Paylocity

Paylocity

Paylocity

Date

2024

Role

Product Designer

Service

Design Systems

Paylocity is a leading provider of cloud-based payroll and human resources software. I helped design a new system from the ground up to incorporate their new product language.

Paylocity's design system
overhauled with teamwork .

Paylocity had an existing design system called Citrus. However, a new product language emerged, called Citrus 7. The Citrus design team (Arielle, Brian, Ross, and myself) were tasked with building a new design system to support it. I helped to establish parts of the token architecture, designing components, organizing the system, and facilitating design-engineer collaboration.

This case study is a concise overview. Additional details available upon request.

Design tokens improvements
to improve the way we work.

Arielle led the token architecture and I provided support. The previous token architecture lacked component-level tokens, which was crucial in implementing the new product language. This new architecture would be industry standard and help with updating components more accurately.

Additionally, we chose not to invent a new way of formatting design tokens. Rather, we decided to use the W3C token draft for our formatting.

Proof-of-concept
that worked with engineering partners.

Since our design token architecture was improved, we were able to design with our previous product language (Citrus 6) in conjunction with Citrus 7. We utilized variables and modes to view changes in Figma. This acted as a proof of concept for our engineering team to implement on the coded components.

Building atomically
through team collaboration.

All designers on the Citrus team contributed.

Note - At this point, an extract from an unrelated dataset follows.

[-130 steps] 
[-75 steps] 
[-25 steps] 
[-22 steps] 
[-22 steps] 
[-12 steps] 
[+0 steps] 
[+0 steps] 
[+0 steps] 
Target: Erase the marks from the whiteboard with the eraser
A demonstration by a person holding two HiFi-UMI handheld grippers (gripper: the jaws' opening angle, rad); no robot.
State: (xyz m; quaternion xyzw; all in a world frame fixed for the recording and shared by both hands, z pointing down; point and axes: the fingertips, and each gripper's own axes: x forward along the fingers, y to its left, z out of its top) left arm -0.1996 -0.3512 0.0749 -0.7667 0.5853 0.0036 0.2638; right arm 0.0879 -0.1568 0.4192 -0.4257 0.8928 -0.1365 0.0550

Together we collaborated to construct components in Figma that balanced the needs of aligning with code and having the best practices in Figma. We held an atomic design approach for building components. By doing this, designers could solve and design for user context more efficiently.

Handing off design
with good documentation.

As components were designed, I set the team up with handoff documents that went into detail about a component. In this handoff, we would detail interactions, components needed, props, notes, etc. This document acted as the main anchor point between our engineers, designers, QA, and product.